如何估算使用递归Java的程序的时间和内存消耗

Question

I'm solving a Knight's tour problem. The size of a desk is 5X5, and starting point for a tour can be any square. I found all possible open solutions, and calculated the memory usage as well as time consumption of a program. I'm using recursion and on each knight' move I'm calculating the next possible moves for a knight.

The questions is how to calculate memory and time consumption on a much larger desk. What kind of tools are usually used in Java to estimate these values for programs that are impossible to actually run? Should it be just assumption using O-notation?

Answer 1

There are no Java Tools or Tools in other programming languages to do this in General. It is related to the Turing halting problem , which is known to be unsolveable in common.

For your concrete Problem instance you could write one, that tries to extrapolate from your measurments with smaller size boards using a theoretical analysis of the concrete algorithm (O-Notation)).

Eg if you know, that runtime is O(2^n), which means

t = c * (2 ^ n) ( + neglectable parts)

you can compute the constant c by setting in the equation the concrete time for eg n=5, eg if you measure t=10s for n=5:

10s = c * (2 ^ 5)

==> c = 10 s / (2 ^ 5)

This is only an example (I dont know if your Problem is O(2 ^n)).

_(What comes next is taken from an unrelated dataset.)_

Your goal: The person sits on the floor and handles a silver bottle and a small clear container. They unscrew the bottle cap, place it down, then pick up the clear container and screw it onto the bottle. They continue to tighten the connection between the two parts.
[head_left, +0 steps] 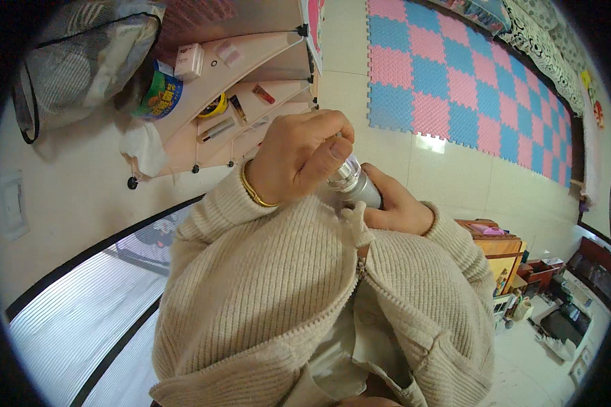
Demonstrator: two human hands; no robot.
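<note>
Close in front of my chest, both hands meet on a small silver-grey cosmetic bottle [364, 192] with a clear, shiny collar. My left hand [305, 157] is closed round the bottle's upper end, thumb and fingers together, with a gold bracelet [252, 186] on its wrist. Those fingers hide the very top of the bottle. My right hand [399, 205] grips the grey body from the right side, its thumb toward me. The bottle is tilted, its upper end leaning to the left.
A tiered pink shelf [204, 122] at the upper left bears a small white box [189, 61], a green tub [161, 93], a yellow roll [214, 106] and several tubes. A mesh bag [75, 74] hangs beside it. Pink and blue foam mats [448, 85] cover floor beyond my hands.
</note>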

But as I said, for this you have to know the O-Notation of the algorithm, which comes from proofs found by human mathematical intuition, and which is not computable in General by a god-algorithm.

Answer 2

What is the scale-up to your much larger desk ?

Please note that there can be a significant difference between calculated consumption (of both time and memory) and the consumption estimated from the complexity. The previous answer (Thomas Philipp) is correct except for one detail:

t = c * (2 ^ n) ( + neglectable parts)

From one theoretical standpoint, this is a contradiction: if you care about the factor c , you also may care about the so-called "neglectable parts". Those drop out in a complexity determination, the O(2^N) world, where the only term that counts is the one that dominates the limit at +infinity.

In practical terms, check your set-up complexity and any looming secondary terms in your algorithm. For instance, one program I worked on had a straightforward O(n^2 log n) solution. There was O(n log n) pre-work and some O(n) overhead.

The problem we faced was that, to our consumers, the algorithm didn't appear to scale that way. For a small task, the overhead dominated. For a typical evaluation task, the pre-work and main body were of roughly equal time. For a true application, the main body showed its true colours and took over, although the first two stages then took longer than an eval task's entire run.

In short, the medium-term computations did not scale as an external viewer would expect, because of the high constant and coefficient values in the lower-complexity stages.